# What this task involves
Repeat the listing below in full, keeping each word as given.

___ Supplied material ___

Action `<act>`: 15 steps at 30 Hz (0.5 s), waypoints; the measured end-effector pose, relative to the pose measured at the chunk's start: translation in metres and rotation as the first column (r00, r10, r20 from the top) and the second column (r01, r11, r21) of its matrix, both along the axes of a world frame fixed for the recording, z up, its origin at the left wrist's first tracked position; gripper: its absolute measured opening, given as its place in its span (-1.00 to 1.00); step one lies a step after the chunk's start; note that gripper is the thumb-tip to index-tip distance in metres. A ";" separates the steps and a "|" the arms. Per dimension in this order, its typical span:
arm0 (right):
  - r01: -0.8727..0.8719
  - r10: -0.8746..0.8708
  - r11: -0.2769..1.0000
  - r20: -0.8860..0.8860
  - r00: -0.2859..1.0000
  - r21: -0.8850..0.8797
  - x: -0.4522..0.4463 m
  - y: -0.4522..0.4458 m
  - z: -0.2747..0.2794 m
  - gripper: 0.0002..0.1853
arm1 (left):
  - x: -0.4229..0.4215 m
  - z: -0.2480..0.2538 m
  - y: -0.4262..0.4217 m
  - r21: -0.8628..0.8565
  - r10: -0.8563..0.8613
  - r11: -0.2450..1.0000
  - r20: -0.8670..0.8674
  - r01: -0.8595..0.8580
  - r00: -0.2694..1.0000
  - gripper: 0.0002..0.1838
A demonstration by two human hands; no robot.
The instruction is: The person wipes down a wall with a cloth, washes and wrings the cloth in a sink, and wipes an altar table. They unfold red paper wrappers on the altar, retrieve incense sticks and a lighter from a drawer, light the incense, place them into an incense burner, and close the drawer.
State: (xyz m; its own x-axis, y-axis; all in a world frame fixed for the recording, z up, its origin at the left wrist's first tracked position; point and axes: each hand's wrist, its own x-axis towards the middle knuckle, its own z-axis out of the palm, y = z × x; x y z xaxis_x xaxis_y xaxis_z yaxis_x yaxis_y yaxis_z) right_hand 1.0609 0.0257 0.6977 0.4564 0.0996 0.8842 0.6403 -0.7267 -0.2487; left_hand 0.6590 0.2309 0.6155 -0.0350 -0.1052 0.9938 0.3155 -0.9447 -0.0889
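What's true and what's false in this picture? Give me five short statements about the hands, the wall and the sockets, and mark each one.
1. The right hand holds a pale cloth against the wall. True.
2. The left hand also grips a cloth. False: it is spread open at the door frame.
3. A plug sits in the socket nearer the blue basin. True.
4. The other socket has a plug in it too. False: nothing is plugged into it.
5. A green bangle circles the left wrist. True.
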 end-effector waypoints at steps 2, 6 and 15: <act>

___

# Answer space
Action `<act>`: 15 steps at 30 Hz (0.5 s), waypoints; the measured end-effector pose, relative to the pose measured at the chunk's start: translation in metres and rotation as the first column (r00, r10, r20 from the top) and the second column (r01, r11, r21) of its matrix, both along the axes of a world frame fixed for the recording, z up, its origin at the left wrist's first tracked position; gripper: its absolute measured opening, given as its place in its span (-1.00 to 1.00); step one lies a step after the chunk's start; note that gripper is the thumb-tip to index-tip distance in metres. A ";" separates the steps and a "|" the arms. Per dimension in this order, its typical span:
arm0 (right):
  - r01: -0.8727..0.8719
  - r10: -0.8746..0.8708
  - r11: -0.2769..1.0000
  - r20: -0.8860..0.8860
  - r00: -0.2859..1.0000
  - r21: -0.8850..0.8797
  - x: -0.4522..0.4463 m
  - y: -0.4522..0.4458 m
  - z: -0.2747..0.2794 m
  - gripper: 0.0002..0.1853
arm1 (left):
  - x: -0.4229..0.4215 m
  - z: -0.2480..0.2538 m
  - y: -0.4262..0.4217 m
  - r21: -0.8628..0.8565
  - r10: -0.8563..0.8613
  - r11: -0.2450..1.0000
  - r20: -0.8670..0.8674
  - r01: -0.8595..0.8580
  - r00: -0.2694..1.0000
  - gripper: 0.0002..0.1838
A demonstration by two human hands; no robot.
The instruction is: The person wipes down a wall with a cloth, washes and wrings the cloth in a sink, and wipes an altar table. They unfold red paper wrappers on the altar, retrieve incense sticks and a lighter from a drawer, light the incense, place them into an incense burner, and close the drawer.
State: (xyz m; its own x-axis, y-axis; all in a world frame fixed for the recording, z up, its origin at the left wrist's first tracked position; point and axes: each hand's wrist, its own x-axis towards the middle knuckle, its own z-axis out of the palm, y = z × x; x y z xaxis_x xaxis_y xaxis_z yaxis_x yaxis_y yaxis_z) right_hand 1.0609 0.0257 0.6977 0.4564 0.0996 0.8842 0.6403 -0.7267 -0.2487; left_hand 0.6590 0.2309 0.6155 -0.0350 -0.1052 0.9938 0.3155 -0.9447 -0.0889
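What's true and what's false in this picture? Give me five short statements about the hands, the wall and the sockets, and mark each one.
1. The right hand holds a pale cloth against the wall. True.
2. The left hand also grips a cloth. False: it is spread open at the door frame.
3. A plug sits in the socket nearer the blue basin. True.
4. The other socket has a plug in it too. False: nothing is plugged into it.
5. A green bangle circles the left wrist. True.
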 end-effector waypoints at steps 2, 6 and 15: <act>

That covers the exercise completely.